• Work instruction
Given the listing below, the answer must be only the number of lines containing the string "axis".
[Collected material Boundary: Start]
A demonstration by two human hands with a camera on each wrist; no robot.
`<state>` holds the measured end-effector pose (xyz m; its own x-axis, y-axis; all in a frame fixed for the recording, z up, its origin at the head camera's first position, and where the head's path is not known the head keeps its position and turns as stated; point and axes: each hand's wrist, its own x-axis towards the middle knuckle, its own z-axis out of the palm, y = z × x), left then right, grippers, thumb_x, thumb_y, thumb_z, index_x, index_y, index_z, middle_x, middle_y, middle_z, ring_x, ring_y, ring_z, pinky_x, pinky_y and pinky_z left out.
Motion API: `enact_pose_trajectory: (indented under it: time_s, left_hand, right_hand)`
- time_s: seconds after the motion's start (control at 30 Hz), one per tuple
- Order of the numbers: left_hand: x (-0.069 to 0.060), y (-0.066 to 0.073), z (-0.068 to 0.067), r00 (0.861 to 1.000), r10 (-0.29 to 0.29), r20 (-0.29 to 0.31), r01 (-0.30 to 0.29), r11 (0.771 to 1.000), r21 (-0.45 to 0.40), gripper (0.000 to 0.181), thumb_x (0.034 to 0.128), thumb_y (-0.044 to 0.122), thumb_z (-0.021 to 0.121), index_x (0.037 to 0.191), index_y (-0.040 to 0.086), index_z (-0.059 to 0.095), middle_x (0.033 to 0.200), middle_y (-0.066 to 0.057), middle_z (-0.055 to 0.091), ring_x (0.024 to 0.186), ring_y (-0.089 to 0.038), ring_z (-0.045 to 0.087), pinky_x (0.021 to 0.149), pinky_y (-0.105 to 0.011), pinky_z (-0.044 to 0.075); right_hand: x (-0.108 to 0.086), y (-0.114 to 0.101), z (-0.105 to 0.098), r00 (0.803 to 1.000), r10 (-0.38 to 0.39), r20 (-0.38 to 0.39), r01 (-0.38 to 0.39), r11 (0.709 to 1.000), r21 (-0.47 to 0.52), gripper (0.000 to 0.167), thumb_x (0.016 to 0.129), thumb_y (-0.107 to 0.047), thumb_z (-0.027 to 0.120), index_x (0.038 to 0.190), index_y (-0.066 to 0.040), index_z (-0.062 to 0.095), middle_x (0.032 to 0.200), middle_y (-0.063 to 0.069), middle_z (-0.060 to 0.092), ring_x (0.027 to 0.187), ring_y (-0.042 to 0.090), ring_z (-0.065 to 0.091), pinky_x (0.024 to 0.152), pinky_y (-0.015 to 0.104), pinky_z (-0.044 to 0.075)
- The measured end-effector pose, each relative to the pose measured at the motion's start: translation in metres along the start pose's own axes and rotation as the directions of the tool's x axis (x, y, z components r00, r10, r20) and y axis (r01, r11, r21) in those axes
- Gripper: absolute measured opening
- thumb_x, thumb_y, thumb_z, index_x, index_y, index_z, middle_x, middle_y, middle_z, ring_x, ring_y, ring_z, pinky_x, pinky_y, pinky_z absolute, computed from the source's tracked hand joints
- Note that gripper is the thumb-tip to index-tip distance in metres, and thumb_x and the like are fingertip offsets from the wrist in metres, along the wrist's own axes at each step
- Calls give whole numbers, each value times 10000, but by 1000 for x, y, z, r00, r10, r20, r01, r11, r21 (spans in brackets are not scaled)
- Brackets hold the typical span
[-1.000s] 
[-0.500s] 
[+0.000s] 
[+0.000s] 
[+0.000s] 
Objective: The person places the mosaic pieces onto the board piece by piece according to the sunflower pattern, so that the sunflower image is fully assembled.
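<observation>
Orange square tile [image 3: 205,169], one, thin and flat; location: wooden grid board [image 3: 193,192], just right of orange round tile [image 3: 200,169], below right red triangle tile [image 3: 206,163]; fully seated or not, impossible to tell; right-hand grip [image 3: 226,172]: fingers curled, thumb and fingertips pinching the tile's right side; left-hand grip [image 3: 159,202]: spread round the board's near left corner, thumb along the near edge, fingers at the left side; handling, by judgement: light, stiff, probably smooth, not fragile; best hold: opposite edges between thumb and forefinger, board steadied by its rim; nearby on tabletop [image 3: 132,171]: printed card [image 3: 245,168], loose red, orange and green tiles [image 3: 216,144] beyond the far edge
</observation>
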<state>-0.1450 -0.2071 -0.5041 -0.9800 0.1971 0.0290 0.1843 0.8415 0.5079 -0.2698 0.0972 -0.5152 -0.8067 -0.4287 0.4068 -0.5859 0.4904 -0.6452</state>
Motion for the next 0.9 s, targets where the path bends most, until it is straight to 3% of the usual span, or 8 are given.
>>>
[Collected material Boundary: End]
• Reply
2